DIRECTIONS FOR THIS TASK
How many lines in the records below contain the word "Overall"? Reply with that number only.

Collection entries

···

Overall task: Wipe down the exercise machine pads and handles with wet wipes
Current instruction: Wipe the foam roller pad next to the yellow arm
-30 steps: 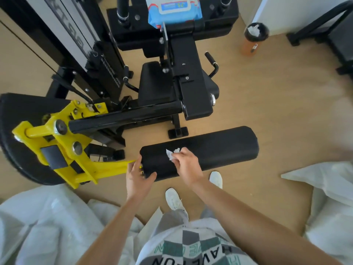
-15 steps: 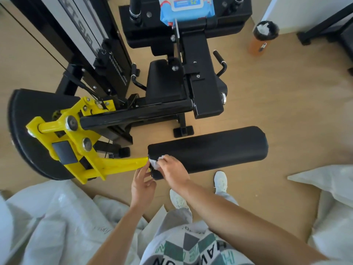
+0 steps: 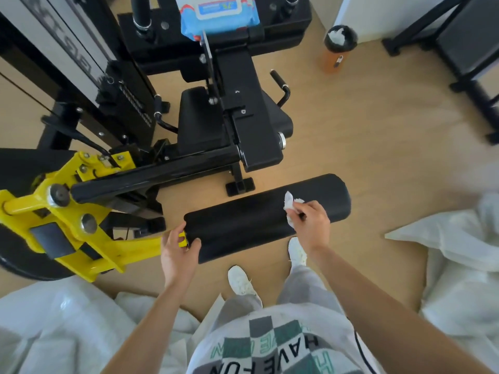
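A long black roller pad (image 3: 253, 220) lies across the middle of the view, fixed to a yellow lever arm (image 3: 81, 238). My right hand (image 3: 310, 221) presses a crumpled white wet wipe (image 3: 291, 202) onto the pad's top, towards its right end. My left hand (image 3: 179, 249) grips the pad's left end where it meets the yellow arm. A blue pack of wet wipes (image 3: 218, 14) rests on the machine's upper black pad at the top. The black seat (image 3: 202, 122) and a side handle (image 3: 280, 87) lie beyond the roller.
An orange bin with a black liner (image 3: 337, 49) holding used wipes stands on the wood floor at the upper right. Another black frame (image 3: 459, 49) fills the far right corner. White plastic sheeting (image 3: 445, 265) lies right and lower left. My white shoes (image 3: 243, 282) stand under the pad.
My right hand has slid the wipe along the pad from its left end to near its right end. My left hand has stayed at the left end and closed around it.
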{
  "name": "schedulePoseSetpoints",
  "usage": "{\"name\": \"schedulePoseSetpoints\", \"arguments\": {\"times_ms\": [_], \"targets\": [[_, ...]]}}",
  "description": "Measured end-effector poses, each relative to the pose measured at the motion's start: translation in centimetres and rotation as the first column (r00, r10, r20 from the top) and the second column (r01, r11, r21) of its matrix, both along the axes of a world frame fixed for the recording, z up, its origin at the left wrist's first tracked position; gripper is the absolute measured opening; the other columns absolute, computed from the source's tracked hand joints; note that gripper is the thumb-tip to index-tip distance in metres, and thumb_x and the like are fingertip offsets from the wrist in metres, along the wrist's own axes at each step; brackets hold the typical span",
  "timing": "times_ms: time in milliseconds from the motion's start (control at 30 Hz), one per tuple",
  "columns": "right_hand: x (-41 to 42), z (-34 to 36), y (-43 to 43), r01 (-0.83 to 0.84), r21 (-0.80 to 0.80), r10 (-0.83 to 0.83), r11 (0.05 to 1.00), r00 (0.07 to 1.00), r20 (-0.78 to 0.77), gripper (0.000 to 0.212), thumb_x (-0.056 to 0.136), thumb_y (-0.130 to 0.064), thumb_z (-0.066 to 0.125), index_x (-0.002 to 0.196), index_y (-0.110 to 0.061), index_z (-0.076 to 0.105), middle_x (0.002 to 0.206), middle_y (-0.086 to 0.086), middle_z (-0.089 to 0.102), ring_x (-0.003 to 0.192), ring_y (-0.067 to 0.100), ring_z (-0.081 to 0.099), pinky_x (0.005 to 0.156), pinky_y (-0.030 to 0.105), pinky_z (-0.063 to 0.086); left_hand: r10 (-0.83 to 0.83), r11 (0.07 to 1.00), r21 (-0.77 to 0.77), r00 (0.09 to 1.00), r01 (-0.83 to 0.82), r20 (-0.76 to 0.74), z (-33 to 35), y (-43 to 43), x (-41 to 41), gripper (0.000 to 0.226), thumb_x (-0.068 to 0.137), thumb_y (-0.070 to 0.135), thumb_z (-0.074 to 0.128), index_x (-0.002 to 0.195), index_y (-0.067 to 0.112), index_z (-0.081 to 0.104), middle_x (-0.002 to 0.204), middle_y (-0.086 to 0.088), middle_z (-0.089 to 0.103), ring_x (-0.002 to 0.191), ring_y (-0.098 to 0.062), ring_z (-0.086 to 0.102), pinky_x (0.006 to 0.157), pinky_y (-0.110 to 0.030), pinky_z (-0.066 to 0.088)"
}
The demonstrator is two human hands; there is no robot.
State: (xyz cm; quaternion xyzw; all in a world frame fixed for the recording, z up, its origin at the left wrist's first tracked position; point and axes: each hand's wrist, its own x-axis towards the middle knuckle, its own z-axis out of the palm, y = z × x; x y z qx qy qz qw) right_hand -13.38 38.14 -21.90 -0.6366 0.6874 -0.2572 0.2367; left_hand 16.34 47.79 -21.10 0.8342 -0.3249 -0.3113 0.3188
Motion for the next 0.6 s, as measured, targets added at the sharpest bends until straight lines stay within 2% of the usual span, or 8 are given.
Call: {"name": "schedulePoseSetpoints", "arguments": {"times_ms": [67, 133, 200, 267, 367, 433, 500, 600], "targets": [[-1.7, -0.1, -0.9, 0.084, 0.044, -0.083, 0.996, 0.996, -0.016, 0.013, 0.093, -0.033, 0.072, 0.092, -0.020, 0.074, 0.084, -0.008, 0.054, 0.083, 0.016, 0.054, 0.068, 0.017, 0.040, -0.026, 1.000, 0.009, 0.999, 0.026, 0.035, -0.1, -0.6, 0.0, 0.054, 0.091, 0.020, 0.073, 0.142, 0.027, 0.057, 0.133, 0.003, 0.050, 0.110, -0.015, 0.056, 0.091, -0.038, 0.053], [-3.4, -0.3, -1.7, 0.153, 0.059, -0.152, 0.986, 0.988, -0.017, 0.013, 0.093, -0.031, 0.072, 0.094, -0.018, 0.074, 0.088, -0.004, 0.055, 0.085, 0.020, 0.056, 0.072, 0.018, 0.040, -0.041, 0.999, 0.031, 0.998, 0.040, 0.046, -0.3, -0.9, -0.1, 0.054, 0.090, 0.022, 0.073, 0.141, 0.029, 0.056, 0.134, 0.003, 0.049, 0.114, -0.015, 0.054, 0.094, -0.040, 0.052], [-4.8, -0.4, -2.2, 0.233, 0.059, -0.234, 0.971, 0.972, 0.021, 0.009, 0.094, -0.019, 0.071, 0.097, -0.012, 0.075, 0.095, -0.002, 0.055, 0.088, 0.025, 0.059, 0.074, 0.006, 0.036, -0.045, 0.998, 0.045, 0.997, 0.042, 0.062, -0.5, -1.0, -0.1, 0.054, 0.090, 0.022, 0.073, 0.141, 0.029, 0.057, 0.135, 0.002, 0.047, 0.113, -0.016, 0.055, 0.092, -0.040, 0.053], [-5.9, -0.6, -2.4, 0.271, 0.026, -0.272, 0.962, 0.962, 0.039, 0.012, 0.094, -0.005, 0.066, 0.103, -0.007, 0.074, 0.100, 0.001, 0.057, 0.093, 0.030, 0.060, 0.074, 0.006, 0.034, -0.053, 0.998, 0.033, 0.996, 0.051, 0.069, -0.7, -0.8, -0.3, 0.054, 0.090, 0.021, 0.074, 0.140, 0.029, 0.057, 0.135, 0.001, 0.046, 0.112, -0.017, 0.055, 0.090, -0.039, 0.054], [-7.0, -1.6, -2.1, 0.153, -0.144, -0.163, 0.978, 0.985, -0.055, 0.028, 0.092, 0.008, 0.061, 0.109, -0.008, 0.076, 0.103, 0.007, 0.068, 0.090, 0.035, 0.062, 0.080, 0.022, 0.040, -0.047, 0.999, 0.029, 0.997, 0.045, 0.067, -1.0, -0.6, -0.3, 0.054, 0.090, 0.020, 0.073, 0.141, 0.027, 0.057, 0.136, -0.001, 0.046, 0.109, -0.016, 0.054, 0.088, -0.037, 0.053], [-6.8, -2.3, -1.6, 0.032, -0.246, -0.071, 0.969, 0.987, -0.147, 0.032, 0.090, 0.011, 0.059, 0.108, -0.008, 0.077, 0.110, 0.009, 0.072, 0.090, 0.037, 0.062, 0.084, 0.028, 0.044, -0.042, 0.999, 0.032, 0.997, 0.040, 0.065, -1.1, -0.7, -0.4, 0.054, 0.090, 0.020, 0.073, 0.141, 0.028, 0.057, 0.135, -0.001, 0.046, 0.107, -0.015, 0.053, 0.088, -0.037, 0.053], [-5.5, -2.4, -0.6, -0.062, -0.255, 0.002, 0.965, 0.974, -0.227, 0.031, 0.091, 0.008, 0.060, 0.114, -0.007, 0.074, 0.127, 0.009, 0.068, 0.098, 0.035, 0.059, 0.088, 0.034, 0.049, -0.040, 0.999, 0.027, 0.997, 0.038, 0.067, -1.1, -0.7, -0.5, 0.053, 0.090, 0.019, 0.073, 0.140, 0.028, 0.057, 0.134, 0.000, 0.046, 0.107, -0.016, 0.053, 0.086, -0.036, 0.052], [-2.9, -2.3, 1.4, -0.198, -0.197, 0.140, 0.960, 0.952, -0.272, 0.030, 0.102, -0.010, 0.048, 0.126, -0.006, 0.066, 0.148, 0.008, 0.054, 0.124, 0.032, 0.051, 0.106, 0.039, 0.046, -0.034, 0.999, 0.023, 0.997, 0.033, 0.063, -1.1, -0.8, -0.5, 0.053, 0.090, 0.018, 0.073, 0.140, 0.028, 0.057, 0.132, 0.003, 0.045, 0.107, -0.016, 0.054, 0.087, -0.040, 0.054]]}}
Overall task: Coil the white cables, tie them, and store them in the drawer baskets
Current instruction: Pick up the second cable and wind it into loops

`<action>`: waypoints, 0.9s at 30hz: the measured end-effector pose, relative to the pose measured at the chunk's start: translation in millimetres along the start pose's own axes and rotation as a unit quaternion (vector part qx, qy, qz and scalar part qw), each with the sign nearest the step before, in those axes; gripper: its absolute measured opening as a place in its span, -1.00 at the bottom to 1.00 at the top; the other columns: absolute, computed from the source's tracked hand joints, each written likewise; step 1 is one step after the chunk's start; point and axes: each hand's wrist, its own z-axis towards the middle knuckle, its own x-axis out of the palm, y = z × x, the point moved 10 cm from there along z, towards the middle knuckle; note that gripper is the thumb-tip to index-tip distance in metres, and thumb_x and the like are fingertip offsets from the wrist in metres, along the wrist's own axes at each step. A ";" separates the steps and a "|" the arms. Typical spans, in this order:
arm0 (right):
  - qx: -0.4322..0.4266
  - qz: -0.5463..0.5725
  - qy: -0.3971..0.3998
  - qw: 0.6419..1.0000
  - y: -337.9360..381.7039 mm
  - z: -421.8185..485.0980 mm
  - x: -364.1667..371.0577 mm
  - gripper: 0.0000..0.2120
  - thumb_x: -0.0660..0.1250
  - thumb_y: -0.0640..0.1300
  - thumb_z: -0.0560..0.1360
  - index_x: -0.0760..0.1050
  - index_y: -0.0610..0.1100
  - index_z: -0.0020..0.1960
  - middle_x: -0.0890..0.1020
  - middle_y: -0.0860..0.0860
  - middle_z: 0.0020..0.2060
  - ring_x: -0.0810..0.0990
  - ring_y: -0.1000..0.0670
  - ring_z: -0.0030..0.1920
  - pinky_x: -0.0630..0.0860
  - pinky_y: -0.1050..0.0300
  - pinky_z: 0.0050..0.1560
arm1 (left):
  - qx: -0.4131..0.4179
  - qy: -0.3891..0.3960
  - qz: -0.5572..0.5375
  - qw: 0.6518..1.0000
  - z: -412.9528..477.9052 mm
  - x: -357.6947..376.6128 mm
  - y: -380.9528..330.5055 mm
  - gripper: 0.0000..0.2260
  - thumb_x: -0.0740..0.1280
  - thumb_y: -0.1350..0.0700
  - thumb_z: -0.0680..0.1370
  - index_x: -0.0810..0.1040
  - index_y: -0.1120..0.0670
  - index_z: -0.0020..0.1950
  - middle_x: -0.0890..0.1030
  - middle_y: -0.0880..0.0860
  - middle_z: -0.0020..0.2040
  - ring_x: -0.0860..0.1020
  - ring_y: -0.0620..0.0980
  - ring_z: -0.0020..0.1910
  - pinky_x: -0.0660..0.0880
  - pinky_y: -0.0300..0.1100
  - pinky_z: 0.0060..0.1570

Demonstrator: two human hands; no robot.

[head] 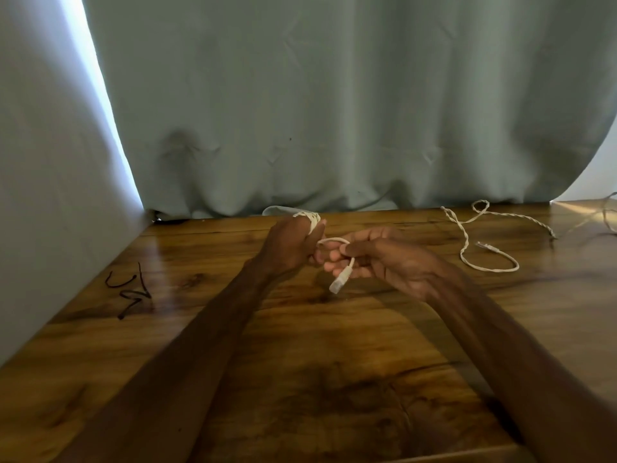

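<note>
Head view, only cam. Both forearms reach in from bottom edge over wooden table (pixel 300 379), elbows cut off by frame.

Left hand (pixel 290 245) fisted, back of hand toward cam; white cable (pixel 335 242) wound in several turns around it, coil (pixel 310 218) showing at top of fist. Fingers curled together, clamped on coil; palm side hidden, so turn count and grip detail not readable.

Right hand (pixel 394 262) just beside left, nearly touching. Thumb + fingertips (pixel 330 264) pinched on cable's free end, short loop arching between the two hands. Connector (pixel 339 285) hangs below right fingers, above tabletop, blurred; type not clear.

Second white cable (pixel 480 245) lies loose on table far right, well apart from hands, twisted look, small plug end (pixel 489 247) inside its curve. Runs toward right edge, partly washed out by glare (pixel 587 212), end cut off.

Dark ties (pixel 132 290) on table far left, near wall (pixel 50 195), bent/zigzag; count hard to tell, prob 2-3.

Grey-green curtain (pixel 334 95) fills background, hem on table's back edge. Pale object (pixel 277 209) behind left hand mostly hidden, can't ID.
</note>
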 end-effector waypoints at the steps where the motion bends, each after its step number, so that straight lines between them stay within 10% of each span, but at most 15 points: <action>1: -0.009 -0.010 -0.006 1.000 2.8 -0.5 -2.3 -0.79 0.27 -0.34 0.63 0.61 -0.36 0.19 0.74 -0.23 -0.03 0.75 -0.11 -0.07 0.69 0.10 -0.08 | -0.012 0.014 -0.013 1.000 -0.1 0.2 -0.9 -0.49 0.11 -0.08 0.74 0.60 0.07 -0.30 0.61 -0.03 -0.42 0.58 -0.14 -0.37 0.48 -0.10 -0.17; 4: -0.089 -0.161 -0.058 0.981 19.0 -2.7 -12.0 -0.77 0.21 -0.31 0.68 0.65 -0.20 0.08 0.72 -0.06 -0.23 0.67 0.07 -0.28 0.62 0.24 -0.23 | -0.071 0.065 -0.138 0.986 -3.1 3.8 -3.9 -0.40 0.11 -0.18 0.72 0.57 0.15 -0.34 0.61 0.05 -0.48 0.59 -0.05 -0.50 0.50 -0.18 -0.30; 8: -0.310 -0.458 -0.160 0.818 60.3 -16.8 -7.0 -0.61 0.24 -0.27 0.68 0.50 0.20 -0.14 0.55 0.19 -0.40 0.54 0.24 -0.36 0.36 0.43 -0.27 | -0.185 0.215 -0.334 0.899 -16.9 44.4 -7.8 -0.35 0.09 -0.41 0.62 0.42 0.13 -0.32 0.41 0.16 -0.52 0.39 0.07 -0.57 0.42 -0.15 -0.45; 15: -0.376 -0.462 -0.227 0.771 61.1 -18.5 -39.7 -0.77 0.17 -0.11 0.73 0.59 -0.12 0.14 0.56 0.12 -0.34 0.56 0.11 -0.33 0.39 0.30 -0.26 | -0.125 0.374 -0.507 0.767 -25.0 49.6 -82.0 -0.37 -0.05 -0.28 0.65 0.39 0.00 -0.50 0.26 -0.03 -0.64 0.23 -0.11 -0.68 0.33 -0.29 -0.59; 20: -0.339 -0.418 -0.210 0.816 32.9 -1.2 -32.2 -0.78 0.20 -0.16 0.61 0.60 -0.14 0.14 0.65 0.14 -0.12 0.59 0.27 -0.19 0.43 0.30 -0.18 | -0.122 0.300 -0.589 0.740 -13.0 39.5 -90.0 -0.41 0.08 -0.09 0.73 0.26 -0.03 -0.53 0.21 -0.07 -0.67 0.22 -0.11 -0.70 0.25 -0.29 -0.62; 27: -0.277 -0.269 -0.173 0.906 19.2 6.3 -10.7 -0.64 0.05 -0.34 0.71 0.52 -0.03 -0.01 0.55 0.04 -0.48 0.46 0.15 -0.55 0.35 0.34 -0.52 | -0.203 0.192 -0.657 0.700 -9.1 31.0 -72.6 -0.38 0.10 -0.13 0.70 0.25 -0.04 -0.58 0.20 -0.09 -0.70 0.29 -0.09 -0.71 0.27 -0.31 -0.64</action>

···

YOUR SOLUTION
2